[Saved entries]
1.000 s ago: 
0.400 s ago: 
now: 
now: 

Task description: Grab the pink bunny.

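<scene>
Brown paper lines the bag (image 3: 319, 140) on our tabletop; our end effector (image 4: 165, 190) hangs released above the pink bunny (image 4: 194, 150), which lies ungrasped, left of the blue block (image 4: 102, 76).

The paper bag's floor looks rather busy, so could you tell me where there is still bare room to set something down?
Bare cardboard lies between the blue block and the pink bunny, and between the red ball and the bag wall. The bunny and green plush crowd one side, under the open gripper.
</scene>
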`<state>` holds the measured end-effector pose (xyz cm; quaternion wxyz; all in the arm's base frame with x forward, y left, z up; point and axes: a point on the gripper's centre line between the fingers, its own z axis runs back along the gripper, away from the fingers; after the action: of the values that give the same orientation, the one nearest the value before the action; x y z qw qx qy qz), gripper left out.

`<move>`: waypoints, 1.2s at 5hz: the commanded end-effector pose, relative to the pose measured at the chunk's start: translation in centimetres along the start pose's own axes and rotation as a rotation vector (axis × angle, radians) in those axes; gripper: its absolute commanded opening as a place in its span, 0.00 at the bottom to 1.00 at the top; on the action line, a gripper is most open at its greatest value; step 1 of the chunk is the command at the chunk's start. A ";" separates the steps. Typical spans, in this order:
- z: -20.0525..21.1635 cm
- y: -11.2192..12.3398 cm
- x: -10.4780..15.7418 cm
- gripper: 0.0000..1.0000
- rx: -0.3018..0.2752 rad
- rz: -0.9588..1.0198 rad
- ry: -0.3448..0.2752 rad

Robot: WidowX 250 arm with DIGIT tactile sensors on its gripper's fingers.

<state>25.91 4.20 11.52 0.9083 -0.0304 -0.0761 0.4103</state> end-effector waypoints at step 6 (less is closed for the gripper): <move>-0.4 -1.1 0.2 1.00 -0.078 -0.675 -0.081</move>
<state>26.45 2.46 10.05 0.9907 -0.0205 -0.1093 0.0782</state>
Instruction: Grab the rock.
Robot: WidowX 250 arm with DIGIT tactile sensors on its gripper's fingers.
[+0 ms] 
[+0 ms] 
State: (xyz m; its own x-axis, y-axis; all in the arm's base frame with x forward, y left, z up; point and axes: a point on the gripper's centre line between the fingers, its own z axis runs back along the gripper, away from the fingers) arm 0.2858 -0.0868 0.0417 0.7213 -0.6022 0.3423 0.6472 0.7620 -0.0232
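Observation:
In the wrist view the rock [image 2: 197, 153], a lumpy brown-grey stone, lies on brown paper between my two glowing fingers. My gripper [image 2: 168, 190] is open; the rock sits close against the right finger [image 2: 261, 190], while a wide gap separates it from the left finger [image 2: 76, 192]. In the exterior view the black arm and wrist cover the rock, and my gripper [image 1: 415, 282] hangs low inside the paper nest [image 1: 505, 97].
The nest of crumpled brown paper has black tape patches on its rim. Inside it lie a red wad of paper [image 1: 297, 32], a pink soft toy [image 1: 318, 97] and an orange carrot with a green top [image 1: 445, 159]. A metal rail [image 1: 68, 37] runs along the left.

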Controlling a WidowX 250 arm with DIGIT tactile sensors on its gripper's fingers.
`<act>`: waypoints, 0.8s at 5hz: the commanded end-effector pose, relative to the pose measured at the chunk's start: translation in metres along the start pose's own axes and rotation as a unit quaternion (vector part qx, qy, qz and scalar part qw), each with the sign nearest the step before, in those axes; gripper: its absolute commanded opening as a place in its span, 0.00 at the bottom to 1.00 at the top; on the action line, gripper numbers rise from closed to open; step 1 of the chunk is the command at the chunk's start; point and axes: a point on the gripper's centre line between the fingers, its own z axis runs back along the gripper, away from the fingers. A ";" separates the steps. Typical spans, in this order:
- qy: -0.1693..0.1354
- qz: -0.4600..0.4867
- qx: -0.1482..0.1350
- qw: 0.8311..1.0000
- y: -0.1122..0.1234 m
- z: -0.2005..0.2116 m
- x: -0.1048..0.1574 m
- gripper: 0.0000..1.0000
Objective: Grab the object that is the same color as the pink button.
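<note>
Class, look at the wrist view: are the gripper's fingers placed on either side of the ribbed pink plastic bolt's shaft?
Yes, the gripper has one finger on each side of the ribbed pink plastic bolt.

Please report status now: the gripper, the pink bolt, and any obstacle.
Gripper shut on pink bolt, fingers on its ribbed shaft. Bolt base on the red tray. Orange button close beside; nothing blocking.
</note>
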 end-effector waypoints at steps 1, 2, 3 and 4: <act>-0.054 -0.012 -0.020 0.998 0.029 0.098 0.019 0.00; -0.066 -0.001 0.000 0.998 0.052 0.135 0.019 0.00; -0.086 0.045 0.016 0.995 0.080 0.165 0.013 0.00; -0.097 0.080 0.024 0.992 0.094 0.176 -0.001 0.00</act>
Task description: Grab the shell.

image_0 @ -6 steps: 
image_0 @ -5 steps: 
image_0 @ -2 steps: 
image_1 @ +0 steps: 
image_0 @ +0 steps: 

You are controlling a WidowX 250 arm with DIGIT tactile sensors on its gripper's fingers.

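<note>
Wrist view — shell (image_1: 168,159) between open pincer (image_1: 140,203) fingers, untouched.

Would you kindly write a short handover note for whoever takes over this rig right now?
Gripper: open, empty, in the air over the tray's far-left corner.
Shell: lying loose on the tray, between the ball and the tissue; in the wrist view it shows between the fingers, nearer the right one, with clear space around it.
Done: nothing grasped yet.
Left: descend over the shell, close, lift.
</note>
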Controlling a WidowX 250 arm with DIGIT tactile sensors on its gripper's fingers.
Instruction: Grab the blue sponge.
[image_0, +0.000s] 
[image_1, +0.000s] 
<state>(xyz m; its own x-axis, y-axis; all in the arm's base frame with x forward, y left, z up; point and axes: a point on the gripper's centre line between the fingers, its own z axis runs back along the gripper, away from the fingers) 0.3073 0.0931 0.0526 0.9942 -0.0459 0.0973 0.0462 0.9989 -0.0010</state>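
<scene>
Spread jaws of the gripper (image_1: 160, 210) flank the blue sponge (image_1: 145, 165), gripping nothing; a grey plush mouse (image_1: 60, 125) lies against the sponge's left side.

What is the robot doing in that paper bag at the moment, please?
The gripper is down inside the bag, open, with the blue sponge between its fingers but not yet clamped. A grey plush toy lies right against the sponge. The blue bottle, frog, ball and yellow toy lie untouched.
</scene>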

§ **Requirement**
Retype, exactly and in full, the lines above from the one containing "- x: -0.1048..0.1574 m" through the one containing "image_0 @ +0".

§ **Output of the task**
- x: -0.1048..0.1574 m
- gripper: 0.0000..1.0000
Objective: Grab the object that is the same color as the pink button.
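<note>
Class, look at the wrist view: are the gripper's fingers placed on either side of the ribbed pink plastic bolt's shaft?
Yes, the gripper has one finger on each side of the ribbed pink plastic bolt.

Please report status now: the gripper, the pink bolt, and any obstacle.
Gripper shut on pink bolt, fingers on its ribbed shaft. Bolt base on the red tray. Orange button close beside; nothing blocking.
</note>
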 end-effector waypoints at steps 1, 2, 3 and 4: <act>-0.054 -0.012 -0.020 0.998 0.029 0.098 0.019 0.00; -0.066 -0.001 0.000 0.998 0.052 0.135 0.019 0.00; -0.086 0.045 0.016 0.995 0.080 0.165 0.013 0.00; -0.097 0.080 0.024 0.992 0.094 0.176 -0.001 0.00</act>
Task description: Grab the shell.

image_0 @ -6 steps: 
image_0 @ -5 steps: 
image_0 @ -2 steps: 
image_1 @ +0 steps: 
image_0 @ +0 steps: 

The exercise is now finished.